- INSTRUCTIONS FOR THE TASK
From the records below, find each line with the string "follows" and copy it.

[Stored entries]
******************************

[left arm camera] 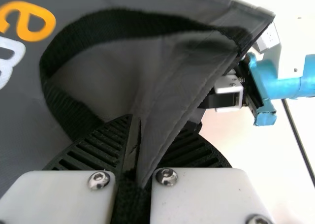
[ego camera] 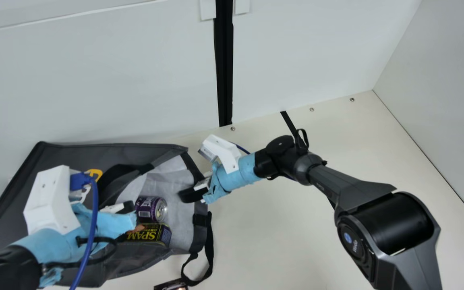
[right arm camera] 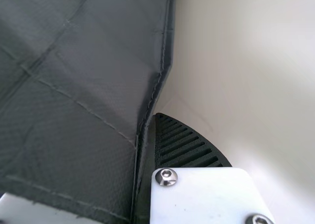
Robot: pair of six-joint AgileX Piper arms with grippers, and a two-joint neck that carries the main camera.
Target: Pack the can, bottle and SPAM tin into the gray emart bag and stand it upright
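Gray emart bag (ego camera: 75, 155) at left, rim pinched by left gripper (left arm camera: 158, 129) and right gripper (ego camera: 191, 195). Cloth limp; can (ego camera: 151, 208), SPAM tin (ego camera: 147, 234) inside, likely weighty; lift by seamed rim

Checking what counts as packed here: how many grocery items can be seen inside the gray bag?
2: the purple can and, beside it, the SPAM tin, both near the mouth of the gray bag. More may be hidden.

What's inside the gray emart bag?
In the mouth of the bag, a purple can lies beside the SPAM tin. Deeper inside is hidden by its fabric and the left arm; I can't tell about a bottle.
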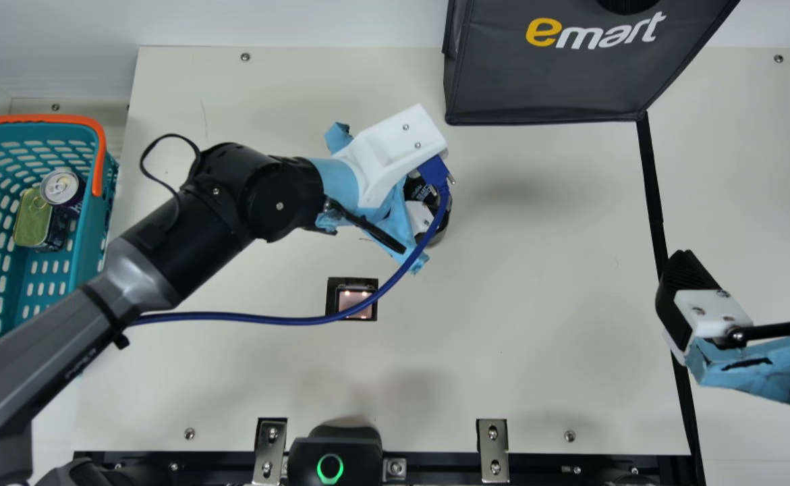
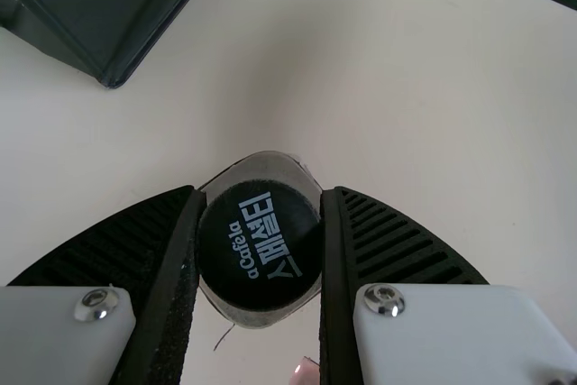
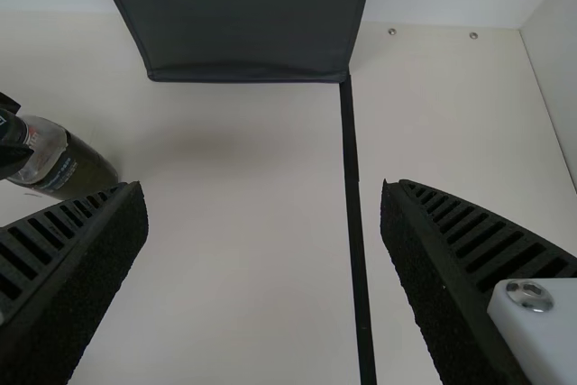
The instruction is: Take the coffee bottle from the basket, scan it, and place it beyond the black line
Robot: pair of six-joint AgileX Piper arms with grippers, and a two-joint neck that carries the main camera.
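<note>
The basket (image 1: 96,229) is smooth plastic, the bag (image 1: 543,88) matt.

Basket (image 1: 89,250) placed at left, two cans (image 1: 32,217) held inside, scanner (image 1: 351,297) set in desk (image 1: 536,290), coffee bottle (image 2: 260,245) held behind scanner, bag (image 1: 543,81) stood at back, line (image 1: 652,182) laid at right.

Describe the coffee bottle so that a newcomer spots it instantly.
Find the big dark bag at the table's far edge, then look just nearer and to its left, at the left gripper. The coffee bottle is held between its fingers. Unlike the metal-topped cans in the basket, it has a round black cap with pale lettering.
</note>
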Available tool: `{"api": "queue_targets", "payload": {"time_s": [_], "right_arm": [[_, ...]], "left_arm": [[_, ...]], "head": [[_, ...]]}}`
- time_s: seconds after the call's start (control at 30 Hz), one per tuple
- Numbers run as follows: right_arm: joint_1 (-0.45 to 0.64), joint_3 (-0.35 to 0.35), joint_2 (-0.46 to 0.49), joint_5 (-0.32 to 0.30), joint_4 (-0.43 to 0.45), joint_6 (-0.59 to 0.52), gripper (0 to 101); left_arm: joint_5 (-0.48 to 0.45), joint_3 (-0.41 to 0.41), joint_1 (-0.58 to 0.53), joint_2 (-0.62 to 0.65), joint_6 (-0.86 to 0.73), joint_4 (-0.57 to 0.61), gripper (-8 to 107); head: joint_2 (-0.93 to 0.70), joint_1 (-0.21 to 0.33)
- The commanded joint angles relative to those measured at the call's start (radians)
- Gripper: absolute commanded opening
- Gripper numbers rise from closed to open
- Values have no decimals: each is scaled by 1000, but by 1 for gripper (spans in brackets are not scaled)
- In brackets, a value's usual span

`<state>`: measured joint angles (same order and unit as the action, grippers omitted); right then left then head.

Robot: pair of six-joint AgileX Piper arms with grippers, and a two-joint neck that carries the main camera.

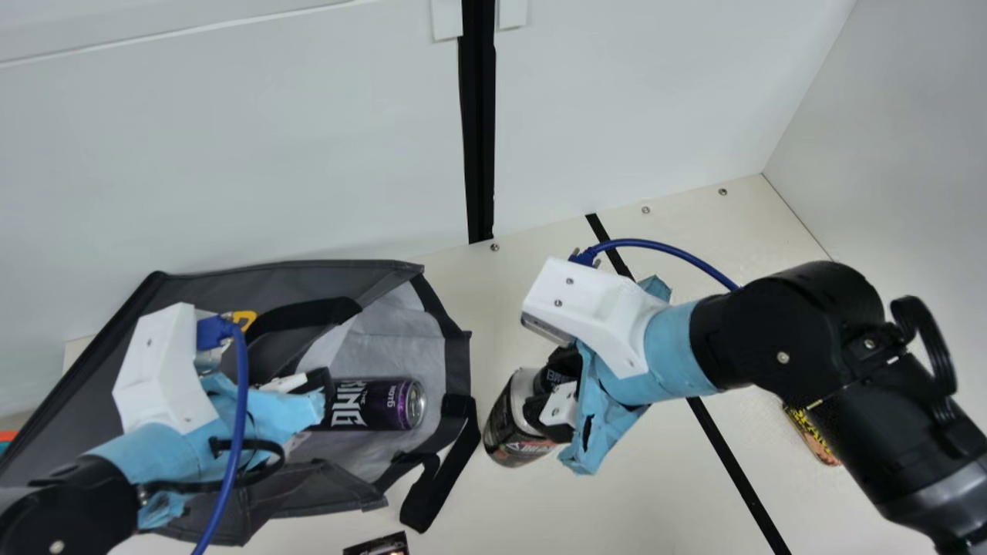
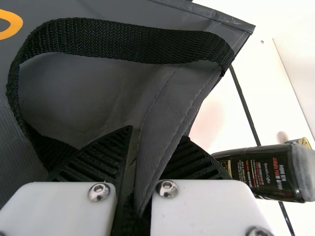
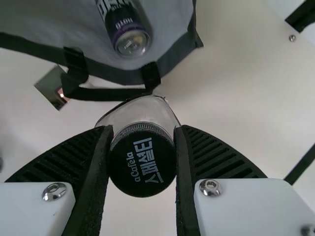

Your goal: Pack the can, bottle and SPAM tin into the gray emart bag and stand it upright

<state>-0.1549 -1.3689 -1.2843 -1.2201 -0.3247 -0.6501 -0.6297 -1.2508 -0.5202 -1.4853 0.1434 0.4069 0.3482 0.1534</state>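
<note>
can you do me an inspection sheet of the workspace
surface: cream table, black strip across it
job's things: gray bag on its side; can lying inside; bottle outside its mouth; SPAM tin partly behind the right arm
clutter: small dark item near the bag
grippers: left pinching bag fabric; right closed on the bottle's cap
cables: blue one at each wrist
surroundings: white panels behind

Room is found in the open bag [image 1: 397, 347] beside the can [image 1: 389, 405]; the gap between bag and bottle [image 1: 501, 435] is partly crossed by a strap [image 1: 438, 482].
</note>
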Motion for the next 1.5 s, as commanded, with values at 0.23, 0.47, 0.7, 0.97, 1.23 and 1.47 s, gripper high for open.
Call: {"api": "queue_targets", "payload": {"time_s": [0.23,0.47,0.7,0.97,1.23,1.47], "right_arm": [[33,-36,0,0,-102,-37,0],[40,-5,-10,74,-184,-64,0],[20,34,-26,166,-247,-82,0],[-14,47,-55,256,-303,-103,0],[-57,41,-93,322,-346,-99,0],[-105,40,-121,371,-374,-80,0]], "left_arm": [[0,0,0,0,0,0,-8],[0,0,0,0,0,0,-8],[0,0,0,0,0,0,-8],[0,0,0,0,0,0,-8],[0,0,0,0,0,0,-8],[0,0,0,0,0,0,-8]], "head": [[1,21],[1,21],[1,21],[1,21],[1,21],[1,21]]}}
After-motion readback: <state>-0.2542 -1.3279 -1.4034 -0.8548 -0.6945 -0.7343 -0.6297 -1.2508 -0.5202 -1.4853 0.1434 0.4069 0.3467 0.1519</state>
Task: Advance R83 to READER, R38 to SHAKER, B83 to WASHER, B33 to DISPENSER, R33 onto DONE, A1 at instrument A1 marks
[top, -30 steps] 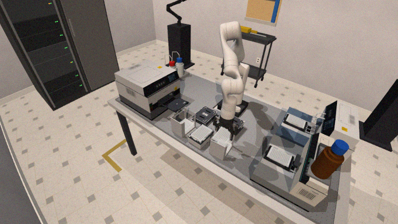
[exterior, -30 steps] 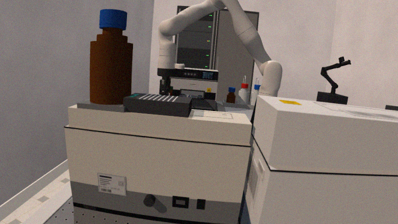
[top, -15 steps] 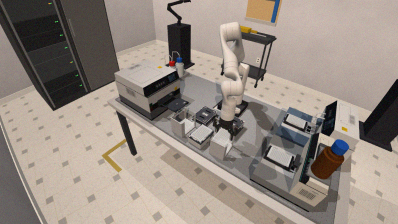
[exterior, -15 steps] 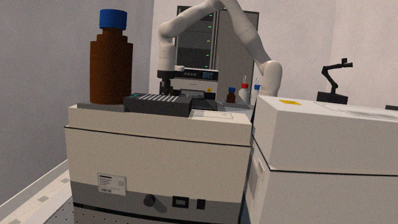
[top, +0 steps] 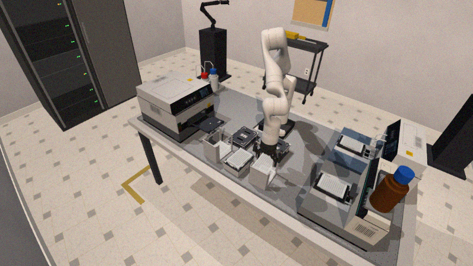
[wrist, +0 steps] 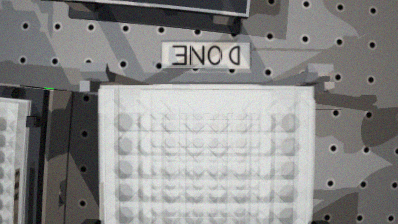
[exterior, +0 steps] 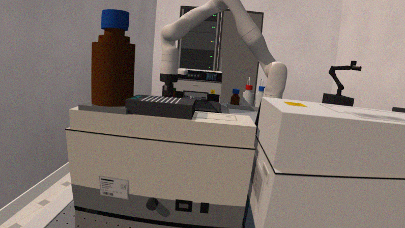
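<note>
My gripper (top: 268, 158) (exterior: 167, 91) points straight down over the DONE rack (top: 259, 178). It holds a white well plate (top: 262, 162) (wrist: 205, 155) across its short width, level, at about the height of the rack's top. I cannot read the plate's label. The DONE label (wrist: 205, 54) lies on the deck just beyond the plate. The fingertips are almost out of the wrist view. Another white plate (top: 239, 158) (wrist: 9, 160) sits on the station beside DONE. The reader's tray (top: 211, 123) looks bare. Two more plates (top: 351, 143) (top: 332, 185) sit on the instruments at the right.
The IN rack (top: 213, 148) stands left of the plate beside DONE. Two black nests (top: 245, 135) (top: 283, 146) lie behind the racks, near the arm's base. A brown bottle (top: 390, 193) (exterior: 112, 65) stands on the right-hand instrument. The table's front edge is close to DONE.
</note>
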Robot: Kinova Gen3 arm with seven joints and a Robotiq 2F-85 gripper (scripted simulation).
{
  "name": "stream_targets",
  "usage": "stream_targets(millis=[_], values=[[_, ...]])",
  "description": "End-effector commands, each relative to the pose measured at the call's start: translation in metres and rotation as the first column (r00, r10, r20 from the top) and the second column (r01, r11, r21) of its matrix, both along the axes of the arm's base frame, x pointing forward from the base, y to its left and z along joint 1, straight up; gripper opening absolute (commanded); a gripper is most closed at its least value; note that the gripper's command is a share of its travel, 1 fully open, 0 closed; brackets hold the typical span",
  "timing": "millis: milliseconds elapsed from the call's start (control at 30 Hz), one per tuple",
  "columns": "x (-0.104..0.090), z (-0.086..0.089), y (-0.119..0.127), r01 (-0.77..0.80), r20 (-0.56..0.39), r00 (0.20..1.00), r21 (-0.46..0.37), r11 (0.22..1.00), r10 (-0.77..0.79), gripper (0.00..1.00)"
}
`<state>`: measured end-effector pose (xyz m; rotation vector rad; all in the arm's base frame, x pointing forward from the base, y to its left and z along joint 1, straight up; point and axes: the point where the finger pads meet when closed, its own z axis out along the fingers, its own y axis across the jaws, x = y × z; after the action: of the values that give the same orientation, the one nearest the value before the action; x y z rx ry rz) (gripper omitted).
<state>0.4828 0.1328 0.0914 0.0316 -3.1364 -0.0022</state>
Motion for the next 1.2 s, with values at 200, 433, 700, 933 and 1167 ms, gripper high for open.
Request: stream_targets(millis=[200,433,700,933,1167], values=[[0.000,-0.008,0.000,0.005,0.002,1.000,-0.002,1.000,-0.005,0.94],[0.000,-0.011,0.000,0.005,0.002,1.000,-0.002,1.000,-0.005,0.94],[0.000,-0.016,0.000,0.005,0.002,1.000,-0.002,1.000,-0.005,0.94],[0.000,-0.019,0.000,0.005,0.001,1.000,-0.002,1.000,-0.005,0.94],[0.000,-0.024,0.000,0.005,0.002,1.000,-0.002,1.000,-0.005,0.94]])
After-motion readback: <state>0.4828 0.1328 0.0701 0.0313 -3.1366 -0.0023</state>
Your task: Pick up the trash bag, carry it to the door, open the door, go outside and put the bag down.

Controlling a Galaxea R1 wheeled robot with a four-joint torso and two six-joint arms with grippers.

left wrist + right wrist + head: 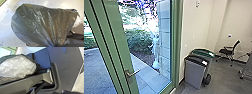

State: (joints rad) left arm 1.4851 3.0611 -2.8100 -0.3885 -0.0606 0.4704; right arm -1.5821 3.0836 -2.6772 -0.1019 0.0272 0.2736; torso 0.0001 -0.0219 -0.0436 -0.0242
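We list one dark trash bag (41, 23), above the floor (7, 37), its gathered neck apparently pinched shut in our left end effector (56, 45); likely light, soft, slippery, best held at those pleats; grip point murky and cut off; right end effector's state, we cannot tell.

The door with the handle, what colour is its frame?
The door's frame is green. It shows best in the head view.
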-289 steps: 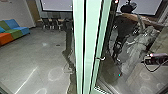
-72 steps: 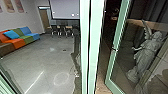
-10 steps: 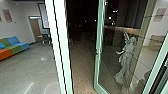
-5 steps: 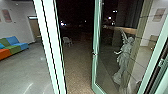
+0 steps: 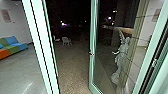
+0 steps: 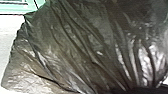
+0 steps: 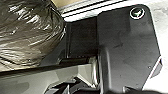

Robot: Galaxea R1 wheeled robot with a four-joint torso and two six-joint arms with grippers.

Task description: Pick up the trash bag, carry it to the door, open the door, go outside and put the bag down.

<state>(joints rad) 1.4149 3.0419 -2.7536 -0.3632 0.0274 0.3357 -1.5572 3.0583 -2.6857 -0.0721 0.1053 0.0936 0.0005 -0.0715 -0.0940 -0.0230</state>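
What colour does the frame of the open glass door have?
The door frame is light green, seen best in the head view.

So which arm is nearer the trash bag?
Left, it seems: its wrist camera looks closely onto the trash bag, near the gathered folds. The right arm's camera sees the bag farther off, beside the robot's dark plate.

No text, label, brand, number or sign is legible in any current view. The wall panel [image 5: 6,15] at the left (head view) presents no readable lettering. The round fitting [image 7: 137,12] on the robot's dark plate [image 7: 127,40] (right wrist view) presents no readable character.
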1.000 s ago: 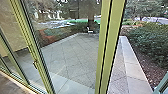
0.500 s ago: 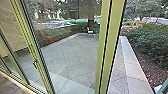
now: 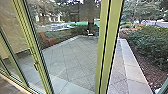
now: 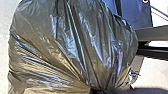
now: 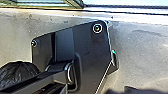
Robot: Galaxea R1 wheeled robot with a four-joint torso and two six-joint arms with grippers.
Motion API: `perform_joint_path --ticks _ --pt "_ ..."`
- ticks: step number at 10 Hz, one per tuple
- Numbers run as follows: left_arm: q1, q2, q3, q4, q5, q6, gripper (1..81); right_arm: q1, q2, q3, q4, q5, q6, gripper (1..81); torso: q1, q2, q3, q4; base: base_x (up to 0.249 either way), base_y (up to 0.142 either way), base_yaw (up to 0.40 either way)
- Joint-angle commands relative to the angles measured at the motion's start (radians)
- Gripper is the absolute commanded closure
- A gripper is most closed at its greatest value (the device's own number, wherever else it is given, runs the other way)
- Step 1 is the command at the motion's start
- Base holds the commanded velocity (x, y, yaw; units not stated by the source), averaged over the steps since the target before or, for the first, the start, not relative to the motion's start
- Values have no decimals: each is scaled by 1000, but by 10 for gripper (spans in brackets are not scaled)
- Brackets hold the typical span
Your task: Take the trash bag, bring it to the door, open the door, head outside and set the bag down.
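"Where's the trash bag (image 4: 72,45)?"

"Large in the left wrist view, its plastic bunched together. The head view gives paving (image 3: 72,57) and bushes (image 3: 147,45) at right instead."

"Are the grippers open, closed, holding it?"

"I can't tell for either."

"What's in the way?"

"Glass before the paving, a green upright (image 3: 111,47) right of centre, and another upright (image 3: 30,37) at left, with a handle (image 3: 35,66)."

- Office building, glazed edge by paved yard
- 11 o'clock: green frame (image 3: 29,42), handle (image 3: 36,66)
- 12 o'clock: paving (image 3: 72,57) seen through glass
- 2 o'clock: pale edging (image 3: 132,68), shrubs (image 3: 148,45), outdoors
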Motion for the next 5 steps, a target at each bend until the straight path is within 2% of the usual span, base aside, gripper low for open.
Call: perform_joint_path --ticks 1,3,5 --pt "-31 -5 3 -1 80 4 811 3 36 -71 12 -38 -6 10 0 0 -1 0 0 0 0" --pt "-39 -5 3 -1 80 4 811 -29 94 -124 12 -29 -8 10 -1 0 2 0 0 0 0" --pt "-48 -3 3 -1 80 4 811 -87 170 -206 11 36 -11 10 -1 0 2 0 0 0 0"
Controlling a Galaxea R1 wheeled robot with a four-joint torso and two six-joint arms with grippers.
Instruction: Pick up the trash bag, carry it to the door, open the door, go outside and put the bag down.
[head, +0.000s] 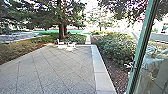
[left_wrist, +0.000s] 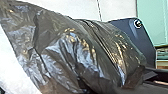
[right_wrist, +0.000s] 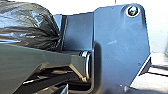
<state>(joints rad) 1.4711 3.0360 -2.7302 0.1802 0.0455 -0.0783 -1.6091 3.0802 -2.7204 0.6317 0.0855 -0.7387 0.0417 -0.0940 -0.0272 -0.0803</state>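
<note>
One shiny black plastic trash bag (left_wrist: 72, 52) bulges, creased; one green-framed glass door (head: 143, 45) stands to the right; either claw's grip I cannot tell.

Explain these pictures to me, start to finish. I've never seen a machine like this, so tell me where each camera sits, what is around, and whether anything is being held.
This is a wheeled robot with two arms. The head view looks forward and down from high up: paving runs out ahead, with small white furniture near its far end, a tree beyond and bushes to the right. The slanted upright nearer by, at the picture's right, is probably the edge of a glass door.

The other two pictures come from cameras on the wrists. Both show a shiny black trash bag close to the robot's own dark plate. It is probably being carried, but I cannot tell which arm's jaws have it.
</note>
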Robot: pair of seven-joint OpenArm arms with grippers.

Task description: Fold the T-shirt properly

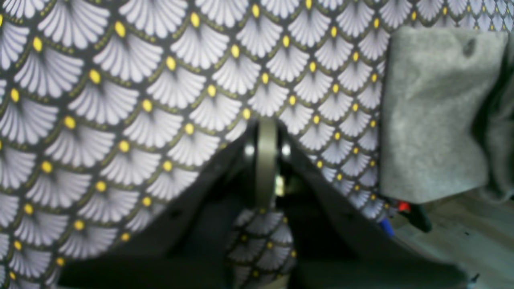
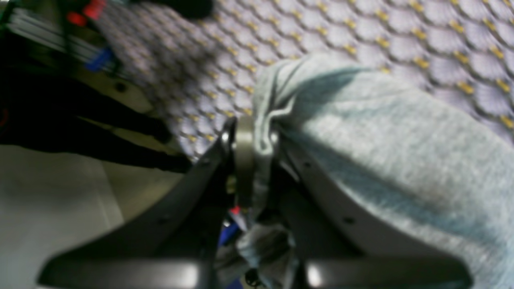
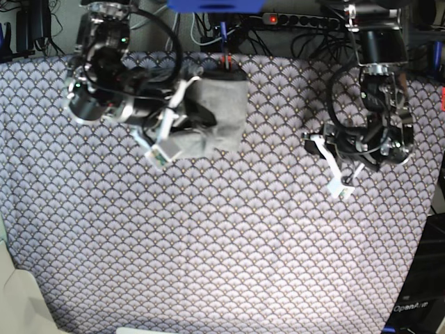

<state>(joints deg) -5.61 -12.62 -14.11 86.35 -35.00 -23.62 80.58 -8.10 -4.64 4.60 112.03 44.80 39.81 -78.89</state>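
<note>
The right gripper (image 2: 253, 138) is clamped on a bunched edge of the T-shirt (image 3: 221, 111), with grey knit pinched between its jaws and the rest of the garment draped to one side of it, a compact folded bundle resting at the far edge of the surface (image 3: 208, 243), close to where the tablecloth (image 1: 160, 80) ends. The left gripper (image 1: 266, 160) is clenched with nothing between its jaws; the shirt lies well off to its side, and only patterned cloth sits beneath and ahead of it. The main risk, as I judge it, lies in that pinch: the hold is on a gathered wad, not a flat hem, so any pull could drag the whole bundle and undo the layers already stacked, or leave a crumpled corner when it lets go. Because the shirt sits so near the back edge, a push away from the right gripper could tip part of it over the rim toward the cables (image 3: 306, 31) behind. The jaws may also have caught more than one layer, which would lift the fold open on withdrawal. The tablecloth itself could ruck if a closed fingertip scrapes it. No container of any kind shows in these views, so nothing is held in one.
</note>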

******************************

- RESULT FOR THIS EXERCISE
- Numbers run as follows: right_arm: joint_1 (-0.45 to 0.64), joint_3 (-0.35 to 0.35), joint_2 (-0.46 to 0.49), joint_5 (-0.32 to 0.30), joint_4 (-0.43 to 0.45), joint_6 (-0.59 to 0.52), gripper (0 to 101); left_arm: joint_5 (-0.48 to 0.45), joint_3 (-0.41 to 0.41), joint_1 (-0.58 to 0.53), joint_2 (-0.62 to 0.65), joint_6 (-0.86 to 0.73), joint_4 (-0.57 to 0.61), gripper (-8 to 107); head: joint_2 (-0.93 to 0.70), joint_1 (-0.21 to 0.33)
- Numbers run as follows: left_arm: q1, q2, q3, q4, q5, q6, gripper (1..81); right_arm: q1, q2, q3, q4, q5, q6, gripper (1..81); torso: q1, q2, q3, q4; base: base_x (up to 0.249 either way), base_y (up to 0.142 either way), base_yaw (up to 0.40 either way)

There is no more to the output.